Tout le monde est maintenant équipé. Léo et son stagiaire sont passés de l’un à l’autre pour nous aider à fixer la bouteille d’oxygène (moins lourde qu’à première vue ; c’est déjà ça : Je ne coulerai pas comme une pierre) et maintenant nous attendons sagement assis au bord du bateau que notre moniteur lui-même se soit équipé. Je profite de ce moment pour repositionner discrètement mon masque avec l’aide de Mathilde, bien plus douée que moi en ce qui concerne l’écoute des instructions. J’ai la basse satisfaction de constater que, mis à part Sylvie et Julien, nous avons tous l’air gauches et inconfortables avec nos masques. J’ai même une pensée pleine de compassion envers Edouard, ingénieur informatique d’une timidité maladive, qui commence à s’énerver alors qu’une buée tenace se forme sur le verre de son masque. Il a dû louper le moment où Léo nous a conseillé de mettre un peu d’eau dans notre masque afin d’éviter pareil inconfort. Je ris donc sous cape avec Marc, occultant la pensée que ce n’est que grâce à Mathilde que ça ne nous est pas arrivé. Cette bonne Mathilde se fait d’ailleurs un devoir de mimer à Edouard l’astuce. Le pauvre n’a malheureusement pas le temps de comprendre avant que Léo ne nous lance le signe du départ.

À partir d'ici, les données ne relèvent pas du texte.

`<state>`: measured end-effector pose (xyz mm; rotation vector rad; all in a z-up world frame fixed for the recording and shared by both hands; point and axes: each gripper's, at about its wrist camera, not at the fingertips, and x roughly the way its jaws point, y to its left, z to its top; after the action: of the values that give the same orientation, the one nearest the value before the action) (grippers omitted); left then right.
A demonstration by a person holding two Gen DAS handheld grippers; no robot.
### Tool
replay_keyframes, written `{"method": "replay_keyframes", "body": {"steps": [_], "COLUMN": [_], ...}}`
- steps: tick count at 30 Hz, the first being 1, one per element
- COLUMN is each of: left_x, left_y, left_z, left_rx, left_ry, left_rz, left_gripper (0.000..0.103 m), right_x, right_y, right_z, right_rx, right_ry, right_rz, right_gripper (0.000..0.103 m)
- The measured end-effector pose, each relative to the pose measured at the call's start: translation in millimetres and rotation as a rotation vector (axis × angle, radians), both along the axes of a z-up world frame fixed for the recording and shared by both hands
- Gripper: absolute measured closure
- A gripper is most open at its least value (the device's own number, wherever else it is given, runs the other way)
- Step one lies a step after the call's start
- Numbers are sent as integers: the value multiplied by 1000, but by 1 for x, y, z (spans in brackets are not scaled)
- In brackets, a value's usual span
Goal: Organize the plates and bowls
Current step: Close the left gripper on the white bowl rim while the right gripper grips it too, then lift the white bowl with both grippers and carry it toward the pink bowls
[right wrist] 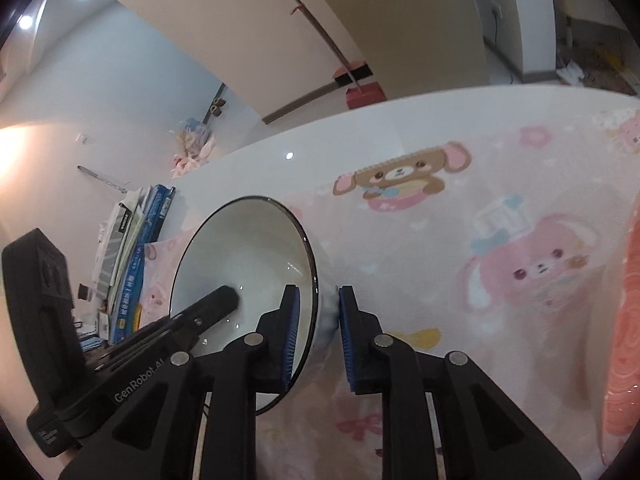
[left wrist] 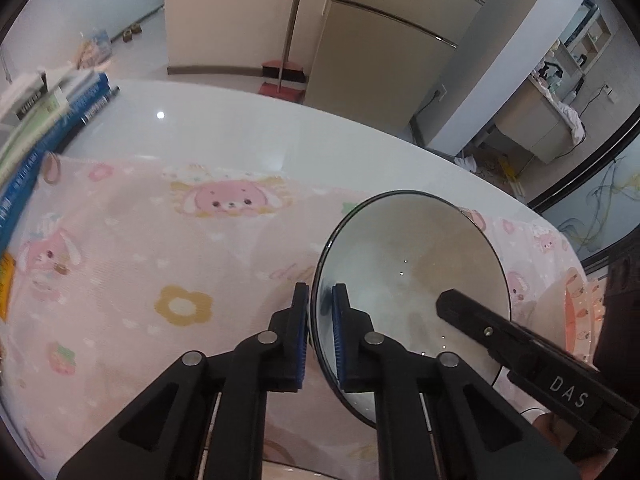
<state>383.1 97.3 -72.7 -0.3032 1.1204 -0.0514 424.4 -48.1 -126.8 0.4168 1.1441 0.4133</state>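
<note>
- Lying at the far left of the white table [left wrist: 224, 120], one stack of books [left wrist: 48, 120] with blue spines sits beside the pink cartoon cloth [left wrist: 140, 248].
- One left claw [left wrist: 320, 332] comes next, its two blue-padded fingers narrowed onto the left rim of the bowl [left wrist: 408, 264]; one finger is outside the wall, the other inside.
- I count one bowl only, white with a thin dark rim, tipped up on edge above the cloth so its inside faces the left camera.
- One right claw [right wrist: 318, 336] pinches the opposite side of the same bowl [right wrist: 240, 264], one finger inside the rim and one against the outer wall, the gap narrow around it.
- From the left camera the right claw [left wrist: 452, 300] shows as a single black finger reaching into the bowl; from the right camera the left claw [right wrist: 230, 294] likewise pokes into it.
- So two claws hold one bowl between them, each on its own side.
- One pink plate [left wrist: 580, 312] with small printed figures sits on the cloth just right of the bowl; it appears as an orange-pink edge [right wrist: 624, 340] in the right camera.
- Beyond the table, one red dustpan [left wrist: 280, 88] with a long handle leans by one tall cabinet [left wrist: 380, 60].
</note>
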Motion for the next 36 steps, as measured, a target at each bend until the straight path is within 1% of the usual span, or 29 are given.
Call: {"method": "replay_keyframes", "body": {"steps": [6, 10, 12, 16, 18, 19, 20, 22, 23, 25, 27, 30, 34, 36], "left_x": [2, 2, 2, 2, -1, -4, -7, -10, -12, -13, -14, -17, -23, -26], "left_y": [13, 23, 29, 31, 31, 31, 27, 15, 10, 5, 8, 14, 19, 21], "left_z": [-8, -18, -21, -21, -20, -18, -9, 9, 16, 23, 24, 30, 47, 55], "left_rx": [-144, -277, -326, -339, -360, -342, -306, -240, -232, -248, -284, -322, -314, -315], "left_ry": [39, 65, 76, 75, 106, 114, 93, 34, 22, 20, 11, -2, -44, -65], "left_rz": [20, 30, 45, 53, 73, 66, 49, 27, 21, 23, 24, 25, 33, 41], "left_gripper": [93, 91, 91, 91, 91, 90, 90, 88, 87, 87, 87, 87, 87, 87], "right_x": [5, 6, 7, 7, 6, 5, 3, -1, -3, -5, -7, -9, -12, -16], "right_y": [2, -5, -7, -6, -8, -9, -9, -8, -8, -11, -13, -17, -17, -16], "right_z": [-18, -25, -27, -27, -26, -23, -18, 0, 8, 19, 30, 36, 39, 46], "right_rx": [111, 190, 207, 200, 200, 192, 184, 151, 138, 142, 164, 205, 234, 247], "right_ry": [87, 118, 124, 128, 186, 223, 226, 158, 136, 113, 98, 92, 105, 100], "right_rz": [-3, -28, -26, -22, -32, -40, -42, -34, -34, -32, -18, -21, -10, -2], "right_gripper": [80, 80, 79, 79, 77, 77, 77, 77, 75, 71, 71, 71, 71, 71]}}
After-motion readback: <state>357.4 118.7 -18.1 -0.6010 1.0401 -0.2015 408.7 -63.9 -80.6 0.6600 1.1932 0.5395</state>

Il s’assied tout au bord du bateau, et se laisse basculer en arrière en une pirouette savamment illustrée. Encore une bizarrerie de la plongée sous-marine ! Au lieu de nous laisser plonger comme on le peut, ils nous forcent à faire cette cascade tout à fait contre-nature, sous le prétexte que ce mouvement éviterait à coup sûr tout choc avec la coque du navire. Quelle idée ! Au contraire, il faudrait se lancer le plus loin possible de l’embarcation, au lieu de faire un mouvement circulaire qui, si mes souvenirs de géométrie sont bons, finira forcément au même point qu’il a commencé, c’est-à-dire vers la coque du bateau. Malheureusement, pas moyen de mettre mes savantes théories en pratique : le stagiaire veille à ce que nous réalisions à tour de rôle le mouvement en question, en gardant un laps de temps nécessaire à ce que le précédent plongeur puisse se décaler de la « zone d’immersion ». J’ai la chance d’être l’avant-dernière du groupe (nous avons joué avec Marc à « pierre-papier-ciseau » pour savoir lequel d’entre nous sera le dernier, j’ai perdu), ainsi, ils seront peu à être témoins de mes talents de voltigeuse. J’ajuste une dernière fois mon masque, me positionne dos à la mer au bord du bateau, et lançant un dernier regard angoissé à un Marc moqueur, je m’élance avec l’énergie du désespoir.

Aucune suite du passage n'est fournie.